I’m not saying I’m finished with this new perSISTER design for the Female Power Project. But I will post updates if I change it. Regardless, Fannie Lou Hamer’s story will remain the same. Here goes:

Fannie Lou Hamer (October 6, 1917–March 14, 1977)

It was inconvenient to the racist white establishment of Mississippi when Hamer decided, at the age of 45, that she wanted to register to vote. She was prevented by an arbitrary literacy test and then fired by her boss (“we’re not ready for that in Mississippi”) and kicked out of her house and shot at by white supremacists. She failed the test a second time. On the third time she passed, but when she went to vote she was told she needed to have two poll tax receipts. She eventually did pay for the receipts and it was inconvenient that she finally did vote. The Voting Rights Act was passed to prevent such voter suppression. (See RBG)

It was inconvenient that Hamer had no sense. “I guess if I’d had any sense, I’d have been a little scared—but what was the point of being scared? The only thing they could do was kill me, and it kinda seemed like they’d been trying to do that a little bit at a time since I could remember.” (This fearlessness reminds me of Harriet Tubman’s)

It was inconvenient that Hamer had returned to Mississippi after attending a pro-citizenship conference in South Carolina. She was arrested and it took her a month to not-fully recover from the beating the police gave her.

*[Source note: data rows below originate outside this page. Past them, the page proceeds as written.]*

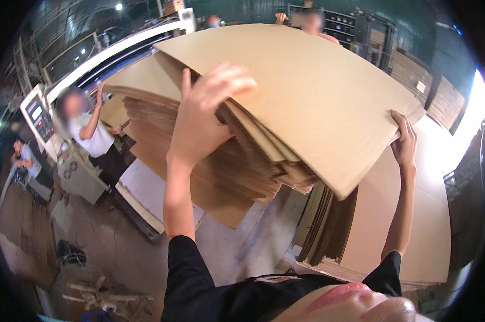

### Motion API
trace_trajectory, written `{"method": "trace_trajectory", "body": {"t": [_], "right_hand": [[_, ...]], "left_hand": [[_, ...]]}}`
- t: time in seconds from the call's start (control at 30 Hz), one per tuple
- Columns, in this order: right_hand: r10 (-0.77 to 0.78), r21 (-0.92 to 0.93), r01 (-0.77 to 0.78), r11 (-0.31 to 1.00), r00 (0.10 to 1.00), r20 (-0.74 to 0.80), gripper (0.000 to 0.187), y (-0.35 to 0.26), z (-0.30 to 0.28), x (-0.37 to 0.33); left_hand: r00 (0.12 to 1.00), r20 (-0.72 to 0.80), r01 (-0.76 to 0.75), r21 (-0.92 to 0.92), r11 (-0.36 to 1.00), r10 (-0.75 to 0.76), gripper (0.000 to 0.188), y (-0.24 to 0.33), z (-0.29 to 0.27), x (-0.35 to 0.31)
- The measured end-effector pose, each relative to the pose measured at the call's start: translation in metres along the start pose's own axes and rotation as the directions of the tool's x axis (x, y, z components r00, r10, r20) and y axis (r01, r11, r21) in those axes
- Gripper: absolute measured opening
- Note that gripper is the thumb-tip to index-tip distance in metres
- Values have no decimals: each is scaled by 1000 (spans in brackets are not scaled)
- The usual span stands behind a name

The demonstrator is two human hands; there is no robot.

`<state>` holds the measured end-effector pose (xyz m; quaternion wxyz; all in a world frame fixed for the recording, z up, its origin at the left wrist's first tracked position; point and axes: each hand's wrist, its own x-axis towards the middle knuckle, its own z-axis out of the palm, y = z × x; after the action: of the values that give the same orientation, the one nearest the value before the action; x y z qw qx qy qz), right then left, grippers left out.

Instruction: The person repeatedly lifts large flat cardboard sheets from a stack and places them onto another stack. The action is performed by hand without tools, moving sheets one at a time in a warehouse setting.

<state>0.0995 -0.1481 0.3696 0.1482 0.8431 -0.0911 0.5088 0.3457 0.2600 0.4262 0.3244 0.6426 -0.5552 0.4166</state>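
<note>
Cardboard sheets (317,91): large flat bundle, raised at chest height above stacked cardboard (414,225) at right. Left hand (202,115) clamped over near-left edge, fingers on top, thumb beneath. Right hand (404,140) closed on right corner, gripping edge. Lower sheets fanned and slipping at front. Advisable: grip kept firm on both edges, bundle held level, loose sheets squared. Co-worker in white shirt (95,137) beside machine (38,118), well apart

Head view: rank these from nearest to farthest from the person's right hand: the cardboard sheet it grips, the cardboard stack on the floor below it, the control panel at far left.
From the right hand:
1. Cardboard sheet, touching, its right edge gripped.
2. Cardboard stack, just below, lower right.
3. Control panel, far left, beside the other workers.
</note>
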Motion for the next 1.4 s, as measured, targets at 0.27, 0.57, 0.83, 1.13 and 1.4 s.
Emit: {"method": "trace_trajectory", "body": {"t": [0.27, 0.57, 0.83, 1.13, 1.4], "right_hand": [[-572, -62, 573, 818, 820, 34, 48, -137, -4, 68], [-721, -162, 737, 656, 676, 154, 54, -344, 5, 150], [-237, 107, 211, 972, 875, 422, 95, -285, -56, 75], [200, -224, -131, 966, 925, 322, 71, -19, -34, -24], [143, -260, -36, 965, 902, 407, 68, -51, -52, 10]], "left_hand": [[637, 56, 763, 95, 639, -769, 71, -102, 83, -158], [836, -54, 530, -184, 828, -547, 72, -115, 100, -144], [848, -314, 356, -257, 898, -426, 107, -96, -6, -172], [807, -388, 312, -362, 879, -446, 112, -84, 59, -135], [791, -356, 320, -450, 833, -497, 128, -84, 73, -134]]}}
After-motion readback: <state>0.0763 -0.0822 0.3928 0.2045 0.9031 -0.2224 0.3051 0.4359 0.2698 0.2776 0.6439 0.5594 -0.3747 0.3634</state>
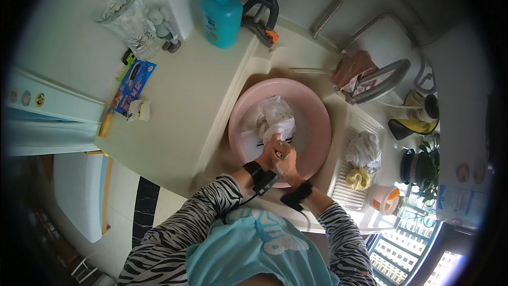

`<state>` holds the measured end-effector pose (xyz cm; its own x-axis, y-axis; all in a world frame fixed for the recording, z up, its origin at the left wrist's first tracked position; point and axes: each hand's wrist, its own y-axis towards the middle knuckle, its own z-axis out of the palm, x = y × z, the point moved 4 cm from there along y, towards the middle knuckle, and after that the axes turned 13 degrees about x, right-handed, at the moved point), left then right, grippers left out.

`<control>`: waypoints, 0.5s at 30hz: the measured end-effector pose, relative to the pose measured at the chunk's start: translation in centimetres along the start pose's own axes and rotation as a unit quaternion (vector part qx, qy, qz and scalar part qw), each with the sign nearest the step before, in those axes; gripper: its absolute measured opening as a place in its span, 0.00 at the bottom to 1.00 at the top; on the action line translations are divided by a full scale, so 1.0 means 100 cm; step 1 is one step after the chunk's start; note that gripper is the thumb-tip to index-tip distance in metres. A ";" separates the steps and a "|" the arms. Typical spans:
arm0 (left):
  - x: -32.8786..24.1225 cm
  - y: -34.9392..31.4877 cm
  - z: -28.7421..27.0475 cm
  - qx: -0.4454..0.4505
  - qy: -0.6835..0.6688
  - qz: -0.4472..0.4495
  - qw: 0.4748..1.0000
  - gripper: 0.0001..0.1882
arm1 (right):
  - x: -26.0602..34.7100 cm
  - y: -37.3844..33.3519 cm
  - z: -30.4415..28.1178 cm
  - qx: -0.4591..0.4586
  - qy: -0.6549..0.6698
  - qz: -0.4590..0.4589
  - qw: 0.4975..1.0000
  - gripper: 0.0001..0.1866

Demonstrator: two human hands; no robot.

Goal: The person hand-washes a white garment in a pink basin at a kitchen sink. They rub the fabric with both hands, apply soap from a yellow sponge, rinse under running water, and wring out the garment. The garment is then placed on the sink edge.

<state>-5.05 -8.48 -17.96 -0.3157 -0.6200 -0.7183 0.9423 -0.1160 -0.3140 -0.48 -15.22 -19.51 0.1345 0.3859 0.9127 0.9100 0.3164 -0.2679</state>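
A wet-looking white cloth (278,114) hangs bunched and twisted over a pink basin (319,108) in the sink. My left hand (268,154) and my right hand (287,162) are pressed together at the cloth's near end, fingers closed around it. Most of the cloth droops away from me into the basin; its exact lower contact is hard to make out. Black straps circle both of my wrists, the left one carrying a small black box with a cable.
Left of the sink stands a turquoise pump bottle (222,18) on the counter (174,111), with a glass vase (132,26) and a blue packet (133,87) farther left. A grey faucet (382,80) juts in at right. Beside the basin, crumpled white and yellow cloths (362,153) lie on the ribbed washboard (344,182).
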 end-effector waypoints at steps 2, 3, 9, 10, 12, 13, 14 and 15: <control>0.018 0.001 -0.001 -0.076 -0.298 -0.138 0.941 0.18 | -0.002 0.000 -0.002 0.001 -0.007 0.016 1.000 0.15; 0.016 0.003 -0.006 -0.077 -0.272 -0.148 0.948 0.18 | 0.006 -0.002 -0.007 -0.049 -0.102 -0.024 0.993 0.14; 0.007 0.003 0.000 0.122 -0.282 -0.059 0.950 0.17 | 0.045 -0.015 -0.008 0.046 -0.181 -0.122 0.975 0.15; 0.011 0.000 -0.003 0.088 -0.276 -0.066 0.955 0.17 | 0.048 -0.013 -0.012 0.024 -0.165 -0.104 0.980 0.15; 0.025 -0.001 -0.006 -0.012 -0.268 -0.119 0.956 0.17 | 0.048 -0.009 -0.016 0.024 -0.172 -0.026 0.985 0.16; 0.029 0.005 -0.004 0.009 -0.312 -0.135 0.941 0.19 | 0.041 -0.009 -0.021 -0.031 -0.116 0.086 0.989 0.16; 0.034 0.006 -0.007 -0.038 -0.285 -0.132 0.949 0.19 | 0.043 -0.010 -0.019 -0.009 -0.118 0.074 0.990 0.16; 0.036 0.007 -0.013 -0.060 -0.268 -0.142 0.951 0.20 | 0.046 -0.009 -0.018 -0.013 -0.127 0.048 0.991 0.16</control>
<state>-5.68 -9.83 -21.60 -0.4229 -0.8873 -0.1841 0.7976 -0.2680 -0.5403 0.08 -15.31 -14.53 0.1215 0.6195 0.7755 0.9076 0.2469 -0.3395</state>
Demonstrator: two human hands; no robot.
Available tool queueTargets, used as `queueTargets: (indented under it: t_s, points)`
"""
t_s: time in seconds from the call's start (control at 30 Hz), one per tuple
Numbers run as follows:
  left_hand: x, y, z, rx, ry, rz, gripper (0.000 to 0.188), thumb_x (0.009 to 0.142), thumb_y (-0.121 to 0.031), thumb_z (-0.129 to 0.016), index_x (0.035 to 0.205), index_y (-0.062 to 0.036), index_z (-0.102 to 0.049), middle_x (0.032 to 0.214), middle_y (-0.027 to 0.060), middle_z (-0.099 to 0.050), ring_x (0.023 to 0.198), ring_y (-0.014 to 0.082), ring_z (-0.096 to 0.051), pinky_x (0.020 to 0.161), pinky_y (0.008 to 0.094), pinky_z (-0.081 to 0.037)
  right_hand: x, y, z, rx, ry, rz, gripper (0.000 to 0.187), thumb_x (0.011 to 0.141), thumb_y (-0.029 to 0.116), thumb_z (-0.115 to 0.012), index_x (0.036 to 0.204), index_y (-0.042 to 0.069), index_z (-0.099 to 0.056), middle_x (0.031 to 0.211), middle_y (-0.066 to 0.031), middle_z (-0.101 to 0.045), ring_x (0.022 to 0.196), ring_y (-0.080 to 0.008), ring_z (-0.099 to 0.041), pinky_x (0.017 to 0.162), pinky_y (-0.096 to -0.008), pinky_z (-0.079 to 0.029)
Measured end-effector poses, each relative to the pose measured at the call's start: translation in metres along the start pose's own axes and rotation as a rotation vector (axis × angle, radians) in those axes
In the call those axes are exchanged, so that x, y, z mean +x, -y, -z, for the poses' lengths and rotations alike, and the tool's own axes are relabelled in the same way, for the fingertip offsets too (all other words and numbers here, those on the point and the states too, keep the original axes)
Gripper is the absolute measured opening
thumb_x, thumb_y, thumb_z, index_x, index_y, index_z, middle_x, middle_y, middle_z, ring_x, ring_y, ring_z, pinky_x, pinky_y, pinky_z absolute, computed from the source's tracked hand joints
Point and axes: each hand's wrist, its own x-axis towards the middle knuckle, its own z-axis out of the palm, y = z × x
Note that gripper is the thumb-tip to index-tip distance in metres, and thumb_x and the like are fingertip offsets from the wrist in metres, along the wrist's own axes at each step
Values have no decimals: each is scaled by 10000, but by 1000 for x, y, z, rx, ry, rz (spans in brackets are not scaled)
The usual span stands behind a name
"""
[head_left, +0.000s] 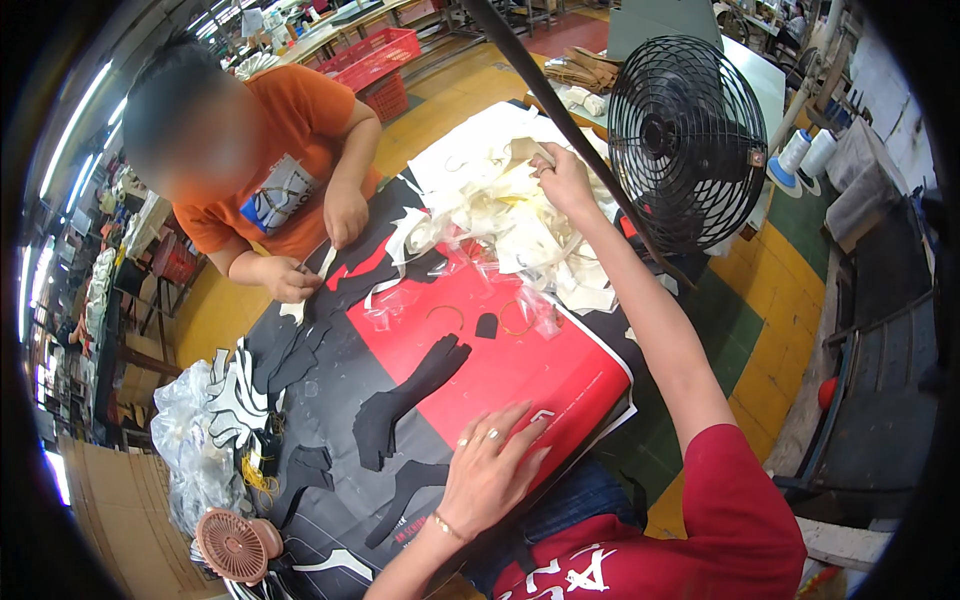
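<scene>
My left hand (490, 462) lies flat, fingers apart, on the red and black sheet (560, 375) that covers the table, near its front edge, with rings on two fingers. My right hand (560, 172) reaches far out and pinches a pale cut piece (527, 150) at the top of a heap of white and cream scraps (510, 225). Black cut pieces (405, 395) lie in a column just left of my left hand. Across the table a person in an orange shirt (300, 150) holds a white strip (325, 262) with both hands.
A black cage fan (688, 140) stands at the table's right edge, beside my right arm. A small pink fan (232, 545) and a clear plastic bag (190, 440) lie at the near left. Red crates (375, 60) sit behind. Rubber bands (515, 318) lie on the red sheet.
</scene>
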Motion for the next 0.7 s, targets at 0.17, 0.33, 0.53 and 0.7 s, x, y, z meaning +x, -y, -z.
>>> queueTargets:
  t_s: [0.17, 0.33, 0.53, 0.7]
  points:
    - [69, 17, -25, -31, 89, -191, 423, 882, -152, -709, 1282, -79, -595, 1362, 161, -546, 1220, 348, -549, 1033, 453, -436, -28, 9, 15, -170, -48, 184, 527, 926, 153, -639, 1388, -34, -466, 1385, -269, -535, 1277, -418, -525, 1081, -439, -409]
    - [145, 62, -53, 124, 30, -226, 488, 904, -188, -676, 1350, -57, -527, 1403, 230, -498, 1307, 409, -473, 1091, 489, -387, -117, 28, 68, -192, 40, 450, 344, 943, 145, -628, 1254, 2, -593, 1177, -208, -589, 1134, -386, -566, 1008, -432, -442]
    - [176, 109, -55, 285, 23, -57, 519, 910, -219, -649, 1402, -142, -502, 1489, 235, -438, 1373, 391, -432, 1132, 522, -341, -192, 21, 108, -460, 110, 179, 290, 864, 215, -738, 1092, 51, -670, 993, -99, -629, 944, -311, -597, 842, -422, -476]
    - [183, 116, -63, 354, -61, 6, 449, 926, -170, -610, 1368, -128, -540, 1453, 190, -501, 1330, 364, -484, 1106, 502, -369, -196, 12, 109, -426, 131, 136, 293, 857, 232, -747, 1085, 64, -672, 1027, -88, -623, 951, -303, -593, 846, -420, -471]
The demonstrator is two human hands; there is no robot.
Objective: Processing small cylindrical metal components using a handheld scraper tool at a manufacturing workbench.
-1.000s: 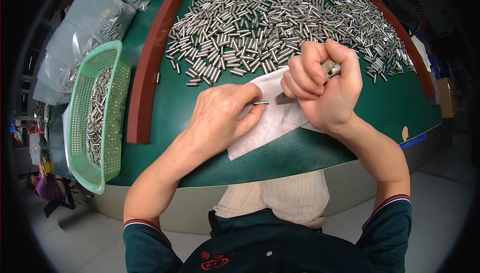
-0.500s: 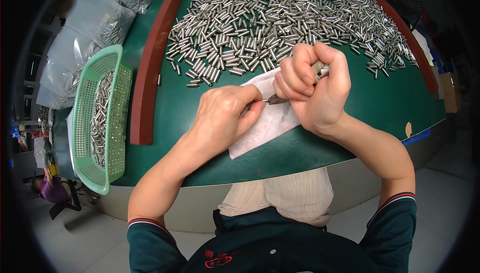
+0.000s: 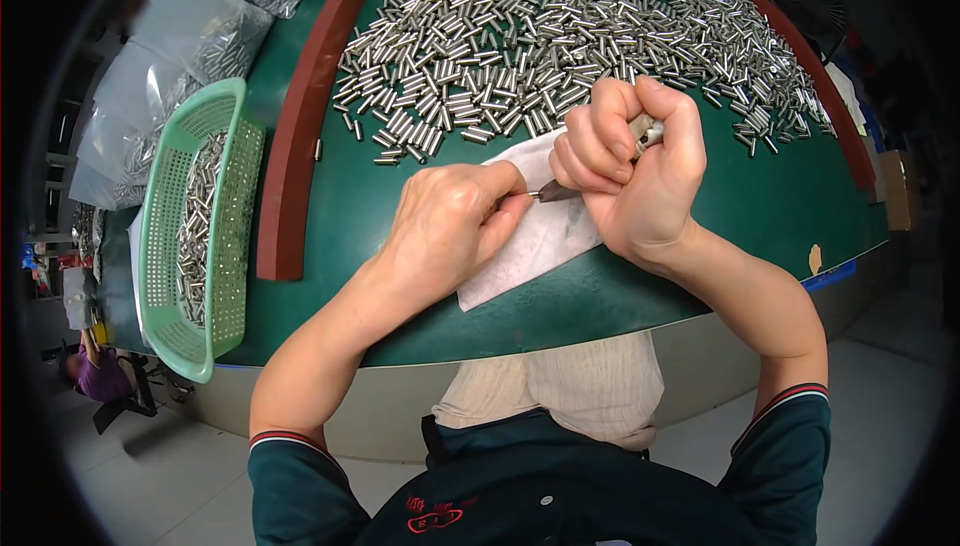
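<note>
Over the pale cloth (image 3: 525, 261) near the front of the green table, my two hands meet. My left hand (image 3: 455, 216) pinches a small shiny metal cylinder (image 3: 534, 196) between thumb and forefinger; only its end shows. Wrapped around a hand tool (image 3: 556, 192) with a dark tapered metal tip is my right hand (image 3: 635, 171). The tool's tip touches or nearly touches the cylinder's end. A pale handle end sticks out by the right thumb; the fist hides the rest. Beyond both hands, a wide heap of metal cylinders (image 3: 440, 76) covers the table's far part.
Reddish-brown wooden rails (image 3: 295, 166) border the heap. At the left stands a green plastic basket (image 3: 232, 276) with metal cylinders inside. Clear bags (image 3: 170, 46) of cylinders lie behind it. A fan (image 3: 805, 6) is at the far right; a person in purple (image 3: 103, 374) is at the left.
The view has shifted slightly. My hands keep the same hold, and a little more of the cylinder's end shows beside the tool's tip.
</note>
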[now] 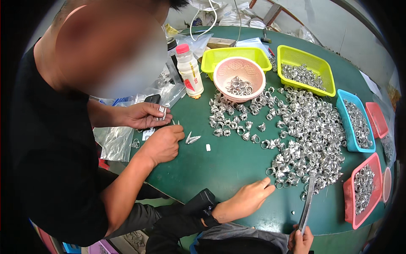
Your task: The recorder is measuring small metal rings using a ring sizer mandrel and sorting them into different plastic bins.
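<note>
My left hand (pixel 246 200), a black band at its wrist, hovers low over the green table by the near-left edge of a heap of silver metal rings (pixel 311 131). Its fingers are bent and drawn together, and whatever may be between the fingertips is hidden. In my right hand (pixel 301 242), at the table's near edge, is a long, narrow metal bar (pixel 308 203). The fingers wrap its lower end, while its far end touches the front of the heap. A few loose rings (pixel 281 182) lie just beyond my left fingertips.
At left, a co-worker's hands (pixel 163 142) hold small silver pieces. A pale pink bowl (pixel 239 95) and yellow-green baskets (pixel 327 63) stand behind the heap. Blue (pixel 361 149) and pink baskets (pixel 357 222) line the right side. A bottle (pixel 189 70) stands far left.
</note>
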Motion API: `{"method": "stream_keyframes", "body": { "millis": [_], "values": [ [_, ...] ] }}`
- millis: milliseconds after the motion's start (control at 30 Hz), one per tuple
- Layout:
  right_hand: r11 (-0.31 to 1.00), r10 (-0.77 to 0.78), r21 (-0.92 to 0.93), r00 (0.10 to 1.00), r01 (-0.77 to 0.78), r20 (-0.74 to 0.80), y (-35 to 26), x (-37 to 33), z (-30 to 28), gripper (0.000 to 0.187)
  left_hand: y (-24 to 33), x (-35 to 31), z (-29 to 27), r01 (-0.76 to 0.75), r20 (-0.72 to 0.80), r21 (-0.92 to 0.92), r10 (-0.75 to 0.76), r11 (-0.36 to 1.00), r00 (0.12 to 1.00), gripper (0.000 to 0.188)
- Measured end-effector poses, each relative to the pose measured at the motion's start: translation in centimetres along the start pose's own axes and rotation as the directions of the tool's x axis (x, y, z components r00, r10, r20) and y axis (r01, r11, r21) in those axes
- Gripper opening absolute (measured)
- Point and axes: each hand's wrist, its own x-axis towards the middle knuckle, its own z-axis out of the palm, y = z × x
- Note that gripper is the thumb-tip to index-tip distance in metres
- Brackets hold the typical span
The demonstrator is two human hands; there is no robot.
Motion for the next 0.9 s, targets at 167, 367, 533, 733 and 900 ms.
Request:
{"method": "stream_keyframes", "body": {
  "millis": [167,367,533,733,900],
  "values": [
    [1.000,-0.009,0.001,1.000,0.009,-0.018,0.5,0.9,0.0,0.016,-2.0,-1.1,-5.5,0.268,-0.208,0.060,-0.251,0.962,0.945,0.026],
    [0.998,0.025,0.049,1.000,-0.025,0.011,-0.5,2.0,0.8,0.012,-8.5,-3.5,-9.4,0.457,-0.477,0.494,-0.209,0.740,0.853,0.032],
    [0.993,0.014,0.115,1.000,-0.015,0.010,-1.2,2.5,1.8,0.013,-10.6,-3.1,-10.2,0.514,-0.490,0.476,-0.271,0.714,0.829,0.025],
    [0.993,0.065,0.097,0.998,-0.065,0.003,-0.8,2.9,1.8,0.016,-9.6,-3.0,-10.0,0.490,-0.442,0.111,-0.399,0.865,0.804,0.020],
    [0.992,0.089,0.092,0.996,-0.089,0.010,-1.0,3.0,1.9,0.017,-8.3,-3.0,-10.3,0.459,-0.544,0.082,-0.347,0.884,0.764,0.024]
  ]
}}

It was inconvenient that she never recovered because it proved the brutality of the white people in power there.

It was inconvenient that Hamer was so gifted at organizing voter registration drives like the Freedom Summer.

It was inconvenient that Hamer was so good at hosting and nurturing activists of all colors.

It was inconvenient that Hamer could quote a Bible passage to support every social justice initiative she embraced.

It was inconvenient when Hamer co-founded the Mississippi Freedom Democratic Party to contest the legitimacy of the all-white “official delegation” to the 1964 Democratic convention from that state. It was so inconvenient that President Lyndon Johnson had to interrupt the broadcast of her testimony to the credentials committee. He was afraid of it looking like the “Negroes” were taking over the Democratic party platform, and that too many scared white people would vote Republican. (Sound familiar?) After this election the racial alignment of the parties did shift, starting in the South.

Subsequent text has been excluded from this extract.